* **EXERCISE DESCRIPTION**
The line bearing "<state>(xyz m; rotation", together with all lines after it to the end of the material, should be repeated exactly; leave out everything else.

* **COLLECTED DATA**
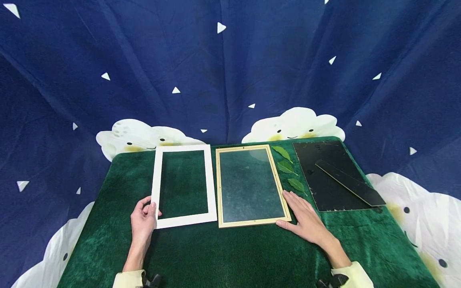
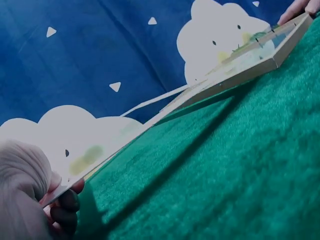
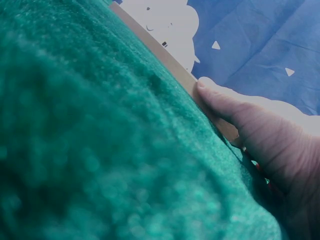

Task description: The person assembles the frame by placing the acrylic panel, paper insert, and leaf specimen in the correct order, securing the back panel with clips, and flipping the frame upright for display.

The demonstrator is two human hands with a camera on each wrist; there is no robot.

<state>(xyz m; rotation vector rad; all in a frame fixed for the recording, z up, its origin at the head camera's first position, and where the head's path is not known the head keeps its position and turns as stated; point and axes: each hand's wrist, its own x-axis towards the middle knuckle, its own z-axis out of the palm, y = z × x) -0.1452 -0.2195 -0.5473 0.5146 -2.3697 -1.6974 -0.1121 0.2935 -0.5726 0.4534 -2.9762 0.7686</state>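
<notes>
My left hand (image 1: 143, 218) pinches a thin white picture mat (image 1: 187, 219) by its lower left side, thumb on top and fingers beneath. In the left wrist view the mat (image 2: 112, 150) slants above the cloth and casts a shadow, its far side close by the wooden frame. That light wooden picture frame (image 1: 237, 225) lies to the right, with a clear pane (image 1: 248, 186) inside its rim. Around its lower right corner my right hand (image 1: 306, 222) rests with straight fingers along the side and the thumb at the bottom edge. The right wrist view shows the thumb against the frame's edge (image 3: 172, 65).
Three green leaves (image 1: 288, 167) lie in a column right of the wooden frame. Farther right is a black backing board (image 1: 320, 176) with a slanted stand leg (image 1: 347, 184). Green velvety cloth (image 1: 230, 256) covers the table; a blue cloud-print curtain (image 1: 201, 60) hangs behind.
</notes>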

* **RESPONSE**
<state>(xyz m; rotation vector rad; all in a frame fixed for the recording, z up, its origin at the head camera's first position, and where the head's path is not known the head keeps its position and turns as stated; point and axes: each hand's wrist, its own x-axis towards the middle knuckle, its own z-axis out of the palm, y = z × x) -0.1452 -0.2195 -0.5473 0.5146 -2.3697 -1.6974 -0.1121 0.2935 -0.5726 0.4534 -2.9762 0.7686</state>
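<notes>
My left hand (image 1: 143, 218) pinches a thin white picture mat (image 1: 187, 219) by its lower left side, thumb on top and fingers beneath. In the left wrist view the mat (image 2: 112, 150) slants above the cloth and casts a shadow, its far side close by the wooden frame. That light wooden picture frame (image 1: 237, 225) lies to the right, with a clear pane (image 1: 248, 186) inside its rim. Around its lower right corner my right hand (image 1: 306, 222) rests with straight fingers along the side and the thumb at the bottom edge. The right wrist view shows the thumb against the frame's edge (image 3: 172, 65).
Three green leaves (image 1: 288, 167) lie in a column right of the wooden frame. Farther right is a black backing board (image 1: 320, 176) with a slanted stand leg (image 1: 347, 184). Green velvety cloth (image 1: 230, 256) covers the table; a blue cloud-print curtain (image 1: 201, 60) hangs behind.
</notes>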

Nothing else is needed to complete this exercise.